<<<<

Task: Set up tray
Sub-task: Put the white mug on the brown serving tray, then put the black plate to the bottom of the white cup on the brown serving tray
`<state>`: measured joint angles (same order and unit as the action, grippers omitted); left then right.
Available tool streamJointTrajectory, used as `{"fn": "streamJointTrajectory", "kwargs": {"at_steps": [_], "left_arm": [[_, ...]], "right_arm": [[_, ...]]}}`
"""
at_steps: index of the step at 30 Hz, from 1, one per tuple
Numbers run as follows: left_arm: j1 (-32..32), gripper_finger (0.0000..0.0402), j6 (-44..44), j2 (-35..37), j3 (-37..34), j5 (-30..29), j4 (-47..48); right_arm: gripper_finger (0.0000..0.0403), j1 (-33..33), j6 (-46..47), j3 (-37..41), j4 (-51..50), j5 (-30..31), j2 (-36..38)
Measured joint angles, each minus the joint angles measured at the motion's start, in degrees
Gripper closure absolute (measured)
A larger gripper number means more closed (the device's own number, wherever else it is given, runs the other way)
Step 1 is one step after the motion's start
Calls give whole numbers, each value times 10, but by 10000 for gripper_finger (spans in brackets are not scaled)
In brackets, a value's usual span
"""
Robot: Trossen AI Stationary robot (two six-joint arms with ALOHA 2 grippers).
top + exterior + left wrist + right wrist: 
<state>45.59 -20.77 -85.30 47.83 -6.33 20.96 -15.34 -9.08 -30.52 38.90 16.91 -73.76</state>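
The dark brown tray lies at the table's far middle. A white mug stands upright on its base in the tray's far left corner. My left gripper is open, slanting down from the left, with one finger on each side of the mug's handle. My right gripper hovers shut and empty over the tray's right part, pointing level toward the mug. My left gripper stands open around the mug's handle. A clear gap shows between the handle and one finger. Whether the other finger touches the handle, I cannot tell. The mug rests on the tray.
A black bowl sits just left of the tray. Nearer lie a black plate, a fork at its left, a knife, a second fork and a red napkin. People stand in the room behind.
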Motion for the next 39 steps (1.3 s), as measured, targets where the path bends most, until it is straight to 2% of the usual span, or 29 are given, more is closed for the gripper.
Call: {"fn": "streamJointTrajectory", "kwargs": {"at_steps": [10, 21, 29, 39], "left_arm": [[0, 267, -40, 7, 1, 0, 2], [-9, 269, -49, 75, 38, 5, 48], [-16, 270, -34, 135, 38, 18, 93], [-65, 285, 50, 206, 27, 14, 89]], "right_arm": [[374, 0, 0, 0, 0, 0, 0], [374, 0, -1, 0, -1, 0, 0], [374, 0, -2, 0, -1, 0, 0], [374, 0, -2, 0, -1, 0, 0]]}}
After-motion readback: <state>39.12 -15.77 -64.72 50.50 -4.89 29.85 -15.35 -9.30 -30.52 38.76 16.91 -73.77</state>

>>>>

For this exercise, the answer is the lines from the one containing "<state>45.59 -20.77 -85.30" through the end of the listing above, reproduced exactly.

-- Output for this exercise --
<state>45.59 -20.77 -85.30 47.83 -6.33 20.96 -15.34 -9.08 -30.52 38.90 16.91 -73.76</state>
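The dark brown tray lies at the table's far middle. A white mug stands upright on its base in the tray's far left corner. My left gripper is open, slanting down from the left, with one finger on each side of the mug's handle. My right gripper hovers shut and empty over the tray's right part, pointing level toward the mug. My left gripper stands open around the mug's handle. A clear gap shows between the handle and one finger. Whether the other finger touches the handle, I cannot tell. The mug rests on the tray.
A black bowl sits just left of the tray. Nearer lie a black plate, a fork at its left, a knife, a second fork and a red napkin. People stand in the room behind.
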Motion for the next 39 steps (1.3 s), as measured, targets where the path bends most, until it is straight to 2% of the usual span, or 29 are given, more is closed for the gripper.
Call: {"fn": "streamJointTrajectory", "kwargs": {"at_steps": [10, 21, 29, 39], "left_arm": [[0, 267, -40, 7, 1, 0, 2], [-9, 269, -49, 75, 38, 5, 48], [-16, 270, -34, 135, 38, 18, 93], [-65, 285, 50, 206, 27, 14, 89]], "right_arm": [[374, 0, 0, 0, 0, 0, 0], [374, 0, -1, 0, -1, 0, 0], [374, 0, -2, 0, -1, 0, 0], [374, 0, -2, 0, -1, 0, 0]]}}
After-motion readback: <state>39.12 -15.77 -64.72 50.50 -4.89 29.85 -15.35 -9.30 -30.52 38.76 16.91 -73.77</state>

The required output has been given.